▸ **WHAT IS BEING ASKED**:
Could the data below be retyped exactly, without its pictures?

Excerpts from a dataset
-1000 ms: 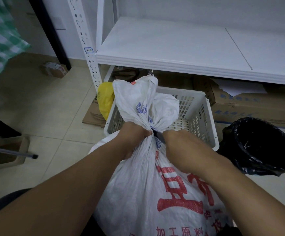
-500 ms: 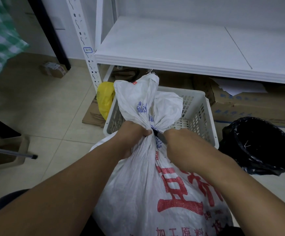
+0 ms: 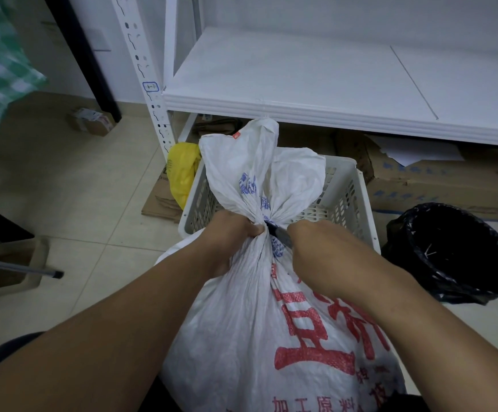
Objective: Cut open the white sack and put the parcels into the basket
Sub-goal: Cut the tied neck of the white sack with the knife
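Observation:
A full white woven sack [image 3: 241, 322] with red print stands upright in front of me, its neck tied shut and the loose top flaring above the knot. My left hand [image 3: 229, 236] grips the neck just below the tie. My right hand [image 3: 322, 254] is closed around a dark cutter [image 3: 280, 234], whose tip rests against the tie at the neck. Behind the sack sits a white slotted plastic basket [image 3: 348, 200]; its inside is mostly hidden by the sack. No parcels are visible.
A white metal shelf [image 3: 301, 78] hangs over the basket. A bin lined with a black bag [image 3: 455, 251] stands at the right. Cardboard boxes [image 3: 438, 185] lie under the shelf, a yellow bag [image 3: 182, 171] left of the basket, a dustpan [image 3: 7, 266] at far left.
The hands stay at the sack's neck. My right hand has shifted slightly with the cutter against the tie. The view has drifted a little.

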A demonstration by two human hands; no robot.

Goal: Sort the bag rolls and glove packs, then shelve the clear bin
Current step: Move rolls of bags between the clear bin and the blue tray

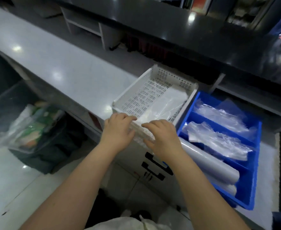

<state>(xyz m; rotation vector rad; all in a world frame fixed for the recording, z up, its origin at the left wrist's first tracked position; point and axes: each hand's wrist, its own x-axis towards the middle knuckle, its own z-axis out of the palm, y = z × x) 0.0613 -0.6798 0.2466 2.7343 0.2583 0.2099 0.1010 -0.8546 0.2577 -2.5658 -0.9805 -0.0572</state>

▸ **THE COMPLETED TASK**:
-1000 ms: 
-500 ms: 
+0 ms: 
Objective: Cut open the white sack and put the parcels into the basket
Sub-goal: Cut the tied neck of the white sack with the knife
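Observation:
A full white woven sack [image 3: 241, 322] with red print stands upright in front of me, its neck tied shut and the loose top flaring above the knot. My left hand [image 3: 229, 236] grips the neck just below the tie. My right hand [image 3: 322, 254] is closed around a dark cutter [image 3: 280, 234], whose tip rests against the tie at the neck. Behind the sack sits a white slotted plastic basket [image 3: 348, 200]; its inside is mostly hidden by the sack. No parcels are visible.
A white metal shelf [image 3: 301, 78] hangs over the basket. A bin lined with a black bag [image 3: 455, 251] stands at the right. Cardboard boxes [image 3: 438, 185] lie under the shelf, a yellow bag [image 3: 182, 171] left of the basket, a dustpan [image 3: 7, 266] at far left.
The hands stay at the sack's neck. My right hand has shifted slightly with the cutter against the tie. The view has drifted a little.
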
A demonstration by two human hands; no robot.

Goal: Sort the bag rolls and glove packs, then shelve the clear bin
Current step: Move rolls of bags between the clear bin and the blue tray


<state>(xyz m; rotation vector rad; all in a world frame fixed for the recording, z up, its origin at the left wrist's first tracked position; point and axes: each hand's wrist, its own x-axis towards the middle knuckle, its own z-axis out of the palm, y = z × x) 0.0613 -0.6798 0.2466 2.7343 0.2583 0.2099 0.1010 -0.8546 0.2577 -2.5658 -0.9805 -0.0572</state>

The work for this exercise is now done.